Lordstown Motors Issues Third Recall of Endurance
LORDSTOWN, Ohio – Lordstown Motors Corp. has issued a third recall of its signature pickup, the all-electric Endurance, according to a new filing with the National Highway Traffic and Safety Administration.
The electric-vehicle manufacturer issued the voluntary recall April 20, after a customer reported that the Endurance’s display panel froze after it started, according to NHTSA.
According to the filing, important driver information such as the speedometer, battery charge gauge and certain indicator and warning messages, as well as acoustic warnings, would not display in the event of a malfunction, increasing the risk of a crash.
The issue affects five vehicles that received recent software upgrades, the company said. Lordstown Motors said it has since updated the software to remedy the display issue and would update the other models that are affected by the recall.
Owners and dealers were sent notifications this week regarding the recall.
It is the third recall of the Endurance within a 60-day period.
On Feb. 21, Lordstown Motors issued a recall of 19 vehicles after it was discovered that a faulty electronic component caused the Endurance to lose propulsion.
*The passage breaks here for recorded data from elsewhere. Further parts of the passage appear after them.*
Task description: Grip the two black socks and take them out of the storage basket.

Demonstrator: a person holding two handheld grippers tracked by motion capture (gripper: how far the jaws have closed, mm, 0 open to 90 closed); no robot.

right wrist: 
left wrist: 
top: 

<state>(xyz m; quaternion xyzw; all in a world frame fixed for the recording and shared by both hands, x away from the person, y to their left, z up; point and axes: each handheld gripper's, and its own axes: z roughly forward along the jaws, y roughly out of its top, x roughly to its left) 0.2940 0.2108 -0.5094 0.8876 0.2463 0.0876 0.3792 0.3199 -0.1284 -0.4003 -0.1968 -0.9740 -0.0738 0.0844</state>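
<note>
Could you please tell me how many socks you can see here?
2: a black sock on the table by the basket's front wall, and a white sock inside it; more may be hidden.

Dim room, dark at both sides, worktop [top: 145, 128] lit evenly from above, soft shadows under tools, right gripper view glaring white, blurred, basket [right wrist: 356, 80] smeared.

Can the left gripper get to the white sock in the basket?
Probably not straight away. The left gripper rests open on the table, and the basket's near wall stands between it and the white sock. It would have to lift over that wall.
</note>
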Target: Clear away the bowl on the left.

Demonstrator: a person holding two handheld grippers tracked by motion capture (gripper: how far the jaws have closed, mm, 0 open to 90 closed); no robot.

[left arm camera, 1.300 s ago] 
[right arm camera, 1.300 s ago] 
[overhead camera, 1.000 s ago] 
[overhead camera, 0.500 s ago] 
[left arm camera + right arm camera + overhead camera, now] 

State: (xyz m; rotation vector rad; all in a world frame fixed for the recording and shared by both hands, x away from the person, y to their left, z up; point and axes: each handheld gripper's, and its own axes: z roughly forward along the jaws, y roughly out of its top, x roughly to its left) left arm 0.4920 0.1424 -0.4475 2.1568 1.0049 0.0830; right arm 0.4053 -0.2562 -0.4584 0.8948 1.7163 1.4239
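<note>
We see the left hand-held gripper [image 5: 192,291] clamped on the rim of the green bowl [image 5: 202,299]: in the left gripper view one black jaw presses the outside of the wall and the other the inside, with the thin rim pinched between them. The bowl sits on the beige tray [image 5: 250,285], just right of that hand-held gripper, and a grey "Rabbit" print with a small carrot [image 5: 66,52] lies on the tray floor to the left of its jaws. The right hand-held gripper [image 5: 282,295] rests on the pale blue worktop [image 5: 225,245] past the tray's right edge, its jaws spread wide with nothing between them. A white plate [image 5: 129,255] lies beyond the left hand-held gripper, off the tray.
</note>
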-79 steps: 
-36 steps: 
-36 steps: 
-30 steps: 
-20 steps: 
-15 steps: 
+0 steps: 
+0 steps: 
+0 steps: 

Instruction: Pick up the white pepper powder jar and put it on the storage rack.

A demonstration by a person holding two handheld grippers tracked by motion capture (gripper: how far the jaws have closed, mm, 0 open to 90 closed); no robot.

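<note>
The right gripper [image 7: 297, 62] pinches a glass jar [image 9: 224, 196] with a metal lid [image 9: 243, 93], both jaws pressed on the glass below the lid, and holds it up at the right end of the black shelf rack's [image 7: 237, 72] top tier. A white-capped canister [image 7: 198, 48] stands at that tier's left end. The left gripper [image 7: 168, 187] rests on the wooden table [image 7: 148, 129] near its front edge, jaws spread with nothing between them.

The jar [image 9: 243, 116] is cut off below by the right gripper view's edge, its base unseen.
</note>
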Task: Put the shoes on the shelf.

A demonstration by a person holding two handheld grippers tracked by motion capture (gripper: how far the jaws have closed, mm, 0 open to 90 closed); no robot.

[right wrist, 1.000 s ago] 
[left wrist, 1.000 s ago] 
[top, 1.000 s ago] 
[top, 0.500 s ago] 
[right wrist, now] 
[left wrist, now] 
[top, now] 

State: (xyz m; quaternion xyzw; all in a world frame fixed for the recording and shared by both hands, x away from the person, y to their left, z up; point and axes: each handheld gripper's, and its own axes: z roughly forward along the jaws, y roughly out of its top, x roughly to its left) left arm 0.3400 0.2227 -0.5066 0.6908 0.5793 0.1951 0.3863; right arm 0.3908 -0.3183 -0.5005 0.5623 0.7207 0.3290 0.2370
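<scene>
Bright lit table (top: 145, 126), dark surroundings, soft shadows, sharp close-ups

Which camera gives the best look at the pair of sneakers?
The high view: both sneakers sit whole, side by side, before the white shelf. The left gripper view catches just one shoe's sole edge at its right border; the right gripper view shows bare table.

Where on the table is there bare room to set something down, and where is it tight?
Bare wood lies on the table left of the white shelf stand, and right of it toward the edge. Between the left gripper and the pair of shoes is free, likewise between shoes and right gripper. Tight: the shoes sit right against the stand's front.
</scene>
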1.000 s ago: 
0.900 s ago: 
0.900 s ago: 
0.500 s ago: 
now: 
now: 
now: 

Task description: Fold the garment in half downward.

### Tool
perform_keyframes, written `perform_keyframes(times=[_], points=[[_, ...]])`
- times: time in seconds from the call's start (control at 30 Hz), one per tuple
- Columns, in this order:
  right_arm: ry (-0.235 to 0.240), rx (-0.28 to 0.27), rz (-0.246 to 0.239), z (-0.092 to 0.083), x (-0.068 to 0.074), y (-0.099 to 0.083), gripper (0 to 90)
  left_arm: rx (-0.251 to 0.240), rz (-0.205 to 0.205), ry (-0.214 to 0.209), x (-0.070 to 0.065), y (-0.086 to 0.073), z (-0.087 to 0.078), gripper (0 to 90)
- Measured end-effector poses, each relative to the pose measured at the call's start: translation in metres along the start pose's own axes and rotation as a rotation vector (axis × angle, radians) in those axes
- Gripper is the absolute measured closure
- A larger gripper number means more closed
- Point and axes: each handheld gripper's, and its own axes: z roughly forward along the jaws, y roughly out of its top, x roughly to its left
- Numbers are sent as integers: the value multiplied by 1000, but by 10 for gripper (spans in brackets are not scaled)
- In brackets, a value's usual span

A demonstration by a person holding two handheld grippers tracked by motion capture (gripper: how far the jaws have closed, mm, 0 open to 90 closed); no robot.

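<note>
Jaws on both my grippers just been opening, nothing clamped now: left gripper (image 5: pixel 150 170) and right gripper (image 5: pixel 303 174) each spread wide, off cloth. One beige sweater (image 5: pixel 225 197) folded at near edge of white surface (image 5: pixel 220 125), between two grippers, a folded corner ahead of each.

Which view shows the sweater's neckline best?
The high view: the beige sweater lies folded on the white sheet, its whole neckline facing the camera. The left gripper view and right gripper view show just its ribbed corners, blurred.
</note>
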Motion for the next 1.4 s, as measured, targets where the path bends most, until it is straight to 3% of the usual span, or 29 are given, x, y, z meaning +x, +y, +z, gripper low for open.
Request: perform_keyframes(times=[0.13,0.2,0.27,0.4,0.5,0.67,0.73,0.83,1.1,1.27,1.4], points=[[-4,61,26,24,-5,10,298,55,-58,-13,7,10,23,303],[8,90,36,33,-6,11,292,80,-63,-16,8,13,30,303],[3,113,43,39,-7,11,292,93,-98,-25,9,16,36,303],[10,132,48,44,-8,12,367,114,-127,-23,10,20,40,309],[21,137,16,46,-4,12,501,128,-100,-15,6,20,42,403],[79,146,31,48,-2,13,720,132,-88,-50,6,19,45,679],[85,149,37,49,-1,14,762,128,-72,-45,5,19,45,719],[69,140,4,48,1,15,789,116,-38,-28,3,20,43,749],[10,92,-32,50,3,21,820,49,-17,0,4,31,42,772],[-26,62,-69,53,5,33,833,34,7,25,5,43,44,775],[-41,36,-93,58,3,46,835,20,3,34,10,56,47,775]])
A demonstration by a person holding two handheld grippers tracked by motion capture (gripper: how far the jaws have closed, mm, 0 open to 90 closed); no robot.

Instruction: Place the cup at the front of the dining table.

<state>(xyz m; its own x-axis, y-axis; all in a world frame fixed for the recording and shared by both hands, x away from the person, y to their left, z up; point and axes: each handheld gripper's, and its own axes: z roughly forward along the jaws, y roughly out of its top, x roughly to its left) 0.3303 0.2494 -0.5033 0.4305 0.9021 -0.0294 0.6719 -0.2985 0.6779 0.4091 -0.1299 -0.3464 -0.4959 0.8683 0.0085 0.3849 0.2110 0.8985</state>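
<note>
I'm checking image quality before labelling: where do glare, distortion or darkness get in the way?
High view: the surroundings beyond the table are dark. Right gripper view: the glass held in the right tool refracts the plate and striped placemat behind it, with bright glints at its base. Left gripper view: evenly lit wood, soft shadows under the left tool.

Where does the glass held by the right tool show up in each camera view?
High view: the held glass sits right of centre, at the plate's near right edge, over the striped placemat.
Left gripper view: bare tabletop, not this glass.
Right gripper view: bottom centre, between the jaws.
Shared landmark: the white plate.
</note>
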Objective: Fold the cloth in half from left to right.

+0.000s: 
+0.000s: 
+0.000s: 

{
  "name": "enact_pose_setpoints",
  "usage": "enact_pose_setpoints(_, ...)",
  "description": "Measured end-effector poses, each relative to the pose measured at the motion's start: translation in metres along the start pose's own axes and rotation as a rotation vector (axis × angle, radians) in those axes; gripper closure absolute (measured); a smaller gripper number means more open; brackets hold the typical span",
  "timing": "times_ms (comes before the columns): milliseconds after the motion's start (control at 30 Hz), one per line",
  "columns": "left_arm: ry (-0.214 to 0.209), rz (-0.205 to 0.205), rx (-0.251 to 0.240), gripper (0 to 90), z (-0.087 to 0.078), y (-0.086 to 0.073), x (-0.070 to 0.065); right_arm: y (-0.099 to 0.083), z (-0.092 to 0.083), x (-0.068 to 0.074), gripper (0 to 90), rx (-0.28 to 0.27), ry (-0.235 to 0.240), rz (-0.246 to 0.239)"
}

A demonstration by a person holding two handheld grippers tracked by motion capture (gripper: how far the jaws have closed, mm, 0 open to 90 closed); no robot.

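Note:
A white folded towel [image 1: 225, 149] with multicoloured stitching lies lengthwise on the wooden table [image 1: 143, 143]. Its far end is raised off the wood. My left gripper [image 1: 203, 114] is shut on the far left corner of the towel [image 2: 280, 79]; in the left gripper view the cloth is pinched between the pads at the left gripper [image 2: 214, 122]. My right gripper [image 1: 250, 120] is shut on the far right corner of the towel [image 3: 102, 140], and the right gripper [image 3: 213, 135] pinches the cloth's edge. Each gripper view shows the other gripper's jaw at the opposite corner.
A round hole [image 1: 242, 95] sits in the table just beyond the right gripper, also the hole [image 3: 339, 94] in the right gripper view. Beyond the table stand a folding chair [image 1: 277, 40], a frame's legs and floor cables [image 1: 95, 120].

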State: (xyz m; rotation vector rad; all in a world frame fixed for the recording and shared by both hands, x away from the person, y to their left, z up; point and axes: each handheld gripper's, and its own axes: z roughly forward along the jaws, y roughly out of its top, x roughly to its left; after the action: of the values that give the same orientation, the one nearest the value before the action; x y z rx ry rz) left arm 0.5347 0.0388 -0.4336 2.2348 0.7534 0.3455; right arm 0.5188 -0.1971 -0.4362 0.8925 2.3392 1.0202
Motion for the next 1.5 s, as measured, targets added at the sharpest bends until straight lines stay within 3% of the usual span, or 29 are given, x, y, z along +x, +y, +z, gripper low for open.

Once the vehicle is stopped, “it may automatically shift in neutral” and not restart, according to an earlier NHTSA filing by Lordstown Motors.
Then on March 1, Lordstown Motors issued a voluntary recall on seven models of the Endurance, citing a parts defect in the pickup’s braking system.
Lordstown Motors announced in February that it had halted production of the Endurance. The company resumed production on April 18 “at a very low pace.”
The company launched production of the Endurance during the third quarter of 2022 and began commercial deliveries in November. Lordstown Motors produces the Endurance at Foxconn’s plant in Lordstown.
Shares of Lordstown Motors, which trades under the ticker RIDE, have taken a hit over the past several months. On Tuesday, RIDE shares closed at 47 center per unit. On Monday, RIDE’s stock value dropped as low as 25 cents per share before closing at 40 cents.
On Monday, major investor Foxconn informed Lordstown Motors it might terminate its investment agreement with the company unless it regains compliance with Nasdaq rules within 30 days. Last month, Nasdaq issued a delisting notice to Lordstown Motors indicating its stock value failed to meet the exchange’s minimum bid requirement of $1 for 30 consecutive trading days.
Foxconn alleges that Lordstown Motors is in breach of a $170 million investment agreement the parties signed in November. Lordstown Motors has alleged Foxconn is in breach of the agreement.
Should Foxconn terminate its investment, Lordstown Motors said it could consider filing for bankruptcy.
Foxconn said in a statement Tuesday that it remains “open to continuing our discussion and working together to reach a mutually acceptable outcome that benefits our respective stakeholders. Foxconn vigorously disputes any claim by Lordstown Motors that Foxconn is in breach of the investment agreement. Foxconn has and will continue to fulfill its obligations and duties under the Investment Agreement in all material respects.”